Assignment:
Set down all the lines below, each one exactly as shown.

Data provided:
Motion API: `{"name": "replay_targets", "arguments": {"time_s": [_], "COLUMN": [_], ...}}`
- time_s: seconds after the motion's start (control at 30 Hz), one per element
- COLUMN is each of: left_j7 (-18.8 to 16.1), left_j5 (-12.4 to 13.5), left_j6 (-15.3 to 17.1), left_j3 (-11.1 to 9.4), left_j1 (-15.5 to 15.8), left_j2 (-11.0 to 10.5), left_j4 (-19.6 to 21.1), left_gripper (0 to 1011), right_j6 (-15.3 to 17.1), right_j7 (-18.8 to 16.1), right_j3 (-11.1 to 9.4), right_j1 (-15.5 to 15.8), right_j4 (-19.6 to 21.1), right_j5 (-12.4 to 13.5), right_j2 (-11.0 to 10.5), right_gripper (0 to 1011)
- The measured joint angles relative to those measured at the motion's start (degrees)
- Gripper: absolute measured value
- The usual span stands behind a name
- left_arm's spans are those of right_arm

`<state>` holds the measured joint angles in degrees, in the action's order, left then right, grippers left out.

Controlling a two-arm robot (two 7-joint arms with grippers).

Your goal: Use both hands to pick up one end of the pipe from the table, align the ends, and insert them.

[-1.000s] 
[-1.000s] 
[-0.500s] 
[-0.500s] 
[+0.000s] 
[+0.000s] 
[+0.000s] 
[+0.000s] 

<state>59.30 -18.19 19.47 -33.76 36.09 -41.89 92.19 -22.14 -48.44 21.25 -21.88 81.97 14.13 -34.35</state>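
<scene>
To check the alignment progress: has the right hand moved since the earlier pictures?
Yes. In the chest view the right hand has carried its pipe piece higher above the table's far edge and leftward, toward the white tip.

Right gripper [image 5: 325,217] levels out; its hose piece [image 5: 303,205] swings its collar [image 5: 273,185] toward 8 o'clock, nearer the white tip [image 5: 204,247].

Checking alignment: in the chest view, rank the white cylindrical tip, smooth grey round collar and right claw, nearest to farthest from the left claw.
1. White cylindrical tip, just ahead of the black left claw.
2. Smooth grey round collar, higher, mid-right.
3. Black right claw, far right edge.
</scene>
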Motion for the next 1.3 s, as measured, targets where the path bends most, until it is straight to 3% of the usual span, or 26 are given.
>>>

Reply to the exercise:
Motion API: `{"name": "replay_targets", "arguments": {"time_s": [_], "COLUMN": [_], ...}}`
- time_s: seconds after the motion's start (control at 30 Hz), one per element
- COLUMN is each of: left_j7 (-18.8 to 16.1), left_j5 (-12.4 to 13.5), left_j6 (-15.3 to 17.1), left_j3 (-11.1 to 9.4), left_j1 (-15.5 to 15.8), left_j2 (-11.0 to 10.5), left_j4 (-19.6 to 21.1), left_gripper (0 to 1011), right_j6 (-15.3 to 17.1), right_j7 (-18.8 to 16.1), right_j3 (-11.1 to 9.4), right_j1 (-15.5 to 15.8), right_j4 (-19.6 to 21.1), right_j5 (-12.4 to 13.5), right_j2 (-11.0 to 10.5), right_gripper (0 to 1011)
- The measured joint angles relative to those measured at the motion's start (degrees)
- Gripper: absolute measured value
- The usual span stands behind a name
- left_arm's spans are those of right_arm

`<state>` holds the measured joint angles in degrees, in the action's order, left then right, grippers left out.

Controlling a two-arm robot (two 7-joint arms with grippers).

Your goal: Use both hands to pick up one end of the pipe from the table, align the ends, and insert them.

[-1.000s] 
[-1.000s] 
[-0.500s] 
[-0.500s] 
[+0.000s] 
[+0.000s] 
[+0.000s] 
[+0.000s] 

<state>59.30 -18.19 19.47 -33.76 36.09 -41.89 92.19 -22.14 -48.44 21.25 -21.88 81.97 14.13 -34.35</state>
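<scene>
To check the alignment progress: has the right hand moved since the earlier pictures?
Yes. In the chest view the right hand has carried its pipe piece higher above the table's far edge and leftward, toward the white tip.

Right gripper [image 5: 325,217] levels out; its hose piece [image 5: 303,205] swings its collar [image 5: 273,185] toward 8 o'clock, nearer the white tip [image 5: 204,247].

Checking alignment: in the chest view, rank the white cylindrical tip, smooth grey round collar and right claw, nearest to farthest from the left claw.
1. White cylindrical tip, just ahead of the black left claw.
2. Smooth grey round collar, higher, mid-right.
3. Black right claw, far right edge.
</scene>
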Motion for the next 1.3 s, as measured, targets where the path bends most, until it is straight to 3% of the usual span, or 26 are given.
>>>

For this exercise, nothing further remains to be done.